Cerebellar Low-Grade Astrocytoma

  • Having a pediatric brain tumor is always a very serious matter, and a cerebellar low-grade astrocytoma is no exception. Cerebellar low-grade astrocytomas are tumors that arise in the cerebellum, the part of the brain that controls balance and coordination. 

    Most children and adolescents diagnosed with brain tumors survive into adulthood. Many of them face physical, psychological, social and intellectual challenges related to their treatment. They require ongoing care to help with school and with the skills they will use throughout adulthood.

    Below, you’ll find detailed information about cerebellar low-grade astrocytomas. If you would like to read more general information about brain tumors, see our overview on pediatric brain tumors.

    How Dana-Farber/Boston Children’s assesses cerebellar low-grade astrocytomas

    Children with cerebellar low-grade astrocytomas receive comprehensive treatment through Dana-Farber/Boston Children’s Cancer and Blood Disorders Center, an integrated pediatric oncology program that provides—in one specialized program—all the services of both a leading pediatric cancer center and a pediatric hospital.

    After treatment, your child will receive expert follow-up care through the Stop & Shop Pediatric Family Neuro-Oncology Outcomes Clinic at Dana-Farber/Boston Children’s, where he will be able to meet with his neurosurgeon, radiation oncologist, pediatric neuro-oncologist and neurologists at the same follow-up visit.

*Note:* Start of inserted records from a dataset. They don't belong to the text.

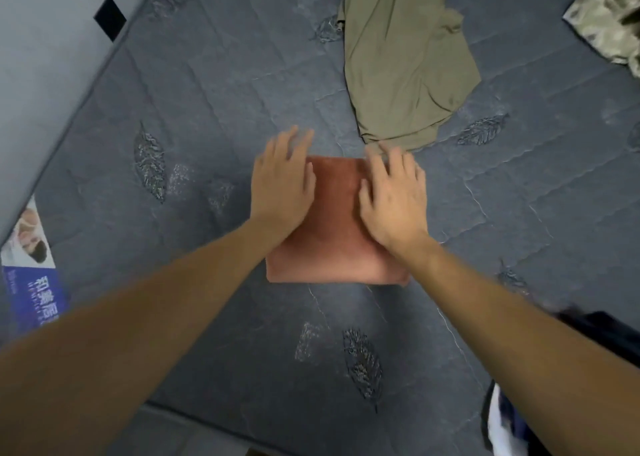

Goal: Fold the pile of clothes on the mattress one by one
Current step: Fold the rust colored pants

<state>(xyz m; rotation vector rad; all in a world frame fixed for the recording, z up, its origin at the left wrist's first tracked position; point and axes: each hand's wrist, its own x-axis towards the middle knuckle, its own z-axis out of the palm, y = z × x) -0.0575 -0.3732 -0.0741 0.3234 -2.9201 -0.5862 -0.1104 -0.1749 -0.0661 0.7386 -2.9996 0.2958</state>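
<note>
A rust-coloured towel [334,227], folded into a neat square, lies in the middle of the dark grey quilted mattress [214,85]. My left hand [282,178] rests flat on the towel's left edge with fingers straight and spread. My right hand [394,197] presses flat on its right side, fingers spread and reaching past the far corner. An olive-green garment [405,57] lies crumpled just beyond the towel. A camouflage-patterned cloth [609,19] shows at the top right corner.
A pale wall [41,50] with a black square patch [110,17] runs along the mattress's left side. A blue and white printed label [31,272] sits at the left edge. Dark and white fabric [512,417] lies at the lower right.
</note>
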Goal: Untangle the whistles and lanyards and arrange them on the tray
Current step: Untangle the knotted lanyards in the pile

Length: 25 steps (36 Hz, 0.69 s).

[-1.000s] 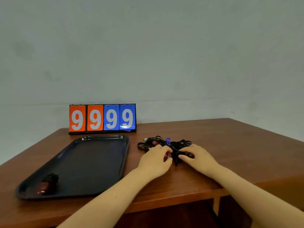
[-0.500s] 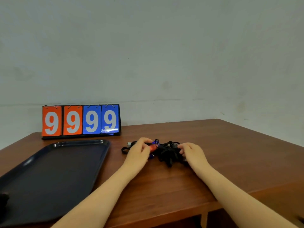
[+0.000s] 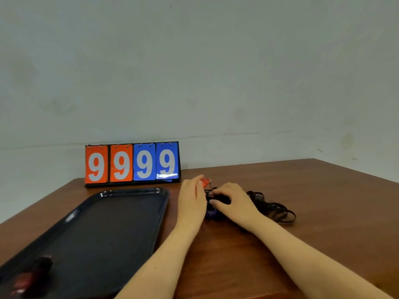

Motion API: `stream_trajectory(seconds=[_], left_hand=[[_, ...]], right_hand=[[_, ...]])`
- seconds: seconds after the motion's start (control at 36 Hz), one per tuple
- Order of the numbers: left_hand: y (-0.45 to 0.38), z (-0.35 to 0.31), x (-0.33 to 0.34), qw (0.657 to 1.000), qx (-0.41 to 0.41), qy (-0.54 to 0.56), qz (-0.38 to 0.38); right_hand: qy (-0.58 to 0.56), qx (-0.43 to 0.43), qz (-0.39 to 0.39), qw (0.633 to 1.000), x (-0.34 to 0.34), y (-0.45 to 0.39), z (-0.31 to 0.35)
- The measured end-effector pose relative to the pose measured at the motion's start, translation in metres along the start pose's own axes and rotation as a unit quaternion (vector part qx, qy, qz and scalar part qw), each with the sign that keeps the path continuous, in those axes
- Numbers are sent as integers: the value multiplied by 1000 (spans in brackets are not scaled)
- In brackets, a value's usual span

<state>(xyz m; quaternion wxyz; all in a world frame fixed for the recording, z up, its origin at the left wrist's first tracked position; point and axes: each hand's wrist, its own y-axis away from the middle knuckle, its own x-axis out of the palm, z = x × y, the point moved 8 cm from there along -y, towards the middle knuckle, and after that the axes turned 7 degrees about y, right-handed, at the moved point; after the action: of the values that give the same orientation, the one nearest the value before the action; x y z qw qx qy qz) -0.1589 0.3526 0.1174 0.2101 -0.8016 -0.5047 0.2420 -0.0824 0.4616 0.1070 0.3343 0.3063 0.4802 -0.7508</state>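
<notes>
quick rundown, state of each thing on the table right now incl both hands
left hand: grips the orange whistle, lifted above the tangle
right hand: fingers curled into the lanyard tangle, pinning it on the table
lanyard tangle: still knotted, off the tray
tray: flat; one bundled whistle in its near left corner
scoreboard: upright, reads 9999

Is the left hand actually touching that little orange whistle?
Touching. In the head view the left hand pinches the orange whistle at its fingers' tips, lifted above the black lanyards, with no gap visible between them.
</notes>
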Motion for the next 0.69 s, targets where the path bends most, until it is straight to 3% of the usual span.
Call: stream_trajectory(seconds=[0.11,0.22,0.33,0.42,0.53,0.69], left_hand=[[-2,4,-5,999,-18,29,-26],[-1,7,-5,998,-36,42,-38],[-1,6,-11,992,-37,87,-81],[1,7,-27,982,-49,115,-142],[2,14,-37,972,-69,139,-179],[4,15,-44,962,-79,164,-201]], right_hand=[[6,-2,-17,1000,5,-3,-8],[-13,55,-29,998,-12,3,-30],[36,86,-14,996,-20,8,-42],[-39,115,-19,992,-24,12,-42],[-184,177,-67,965,-37,17,-47],[-226,287,-245,898,-63,34,-83]])
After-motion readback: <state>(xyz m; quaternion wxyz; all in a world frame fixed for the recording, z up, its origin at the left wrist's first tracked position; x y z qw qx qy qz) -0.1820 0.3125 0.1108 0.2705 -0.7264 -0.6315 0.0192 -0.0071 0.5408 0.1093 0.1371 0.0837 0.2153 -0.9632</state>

    Our pediatric brain tumor clinic is held weekly.   In addition to meeting with your pediatric neuro-oncologists, neurologist and neurosurgeon, your child also may need to see one of our endocrinologists or other subspecialists.   School liaisons and psychosocial personnel from the pediatric brain tumor team also are available to see your child.   If your child needs rehabilitation, they also may meet with speech, physical and occupational therapists during and after treatments.

    “The largest predictor of how a child will do in an operation is not based on where the tumor is or how big it is. The No. 1 predictor is how experienced the neurosurgeon is in doing that operation in children.”
    Mark Kieran, MD, PhD, director, Brain Tumor Center, Dana-Farber/Boston Children’s Cancer and Blood Disorders Center

    Reviewed by Peter Manley, MD
    Boston Children’s Hospital, 2012

  • You may have a lot of questions when your child is diagnosed with a cerebellar low-grade astrocytoma:

    • What exactly is it?
    • What are potential complications in my child’s case?
    • What are the treatments?
    • What are possible side effects from treatment?
    • How will it affect my child in the long term?

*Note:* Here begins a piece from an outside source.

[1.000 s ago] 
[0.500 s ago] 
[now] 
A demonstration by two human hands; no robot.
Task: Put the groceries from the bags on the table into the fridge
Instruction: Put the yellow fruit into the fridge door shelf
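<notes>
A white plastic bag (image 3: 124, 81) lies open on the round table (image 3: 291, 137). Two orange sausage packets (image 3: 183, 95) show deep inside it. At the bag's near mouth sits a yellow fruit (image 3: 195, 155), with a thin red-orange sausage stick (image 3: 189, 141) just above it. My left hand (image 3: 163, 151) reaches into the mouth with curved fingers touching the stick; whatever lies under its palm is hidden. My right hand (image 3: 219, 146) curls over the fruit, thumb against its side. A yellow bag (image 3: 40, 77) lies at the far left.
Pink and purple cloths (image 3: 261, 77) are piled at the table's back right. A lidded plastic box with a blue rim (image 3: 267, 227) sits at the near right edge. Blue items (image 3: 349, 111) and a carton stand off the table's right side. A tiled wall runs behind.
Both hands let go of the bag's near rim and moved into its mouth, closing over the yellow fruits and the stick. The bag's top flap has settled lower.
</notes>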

    We’ve tried to provide some answers to those questions here, and when you meet with our experts, we can explain your child’s condition and treatment options fully.

    What are cerebellar low-grade astrocytomas?

    These tumors are classified as gliomas, meaning that they arise in the brain's glial tissues—tissues made up of cells that help support and protect the brain's neurons (sometimes they are also called low-grade cerebellar gliomas). Because they are “low-grade” tumors, they're slow-growing and less aggressive than high-grade tumors. These have a higher chance of cure, too. 

    Brain tumors in children are relatively rare, occurring in only five of every 100,000 children. Low-grade cerebellar astrocytomas account for 10 to 20 percent of all childhood brain tumors. They tend to occur before a child is age 10 and are most common between the ages of 6 and 9.

    How are cerebellar low-grade astrocytomas classified?

    An important part of diagnosing a brain tumor involves staging and classifying the disease, which will help your child’s doctor determine treatment options and prognosis. Staging is the process of determining whether the tumor has spread and if so, how far.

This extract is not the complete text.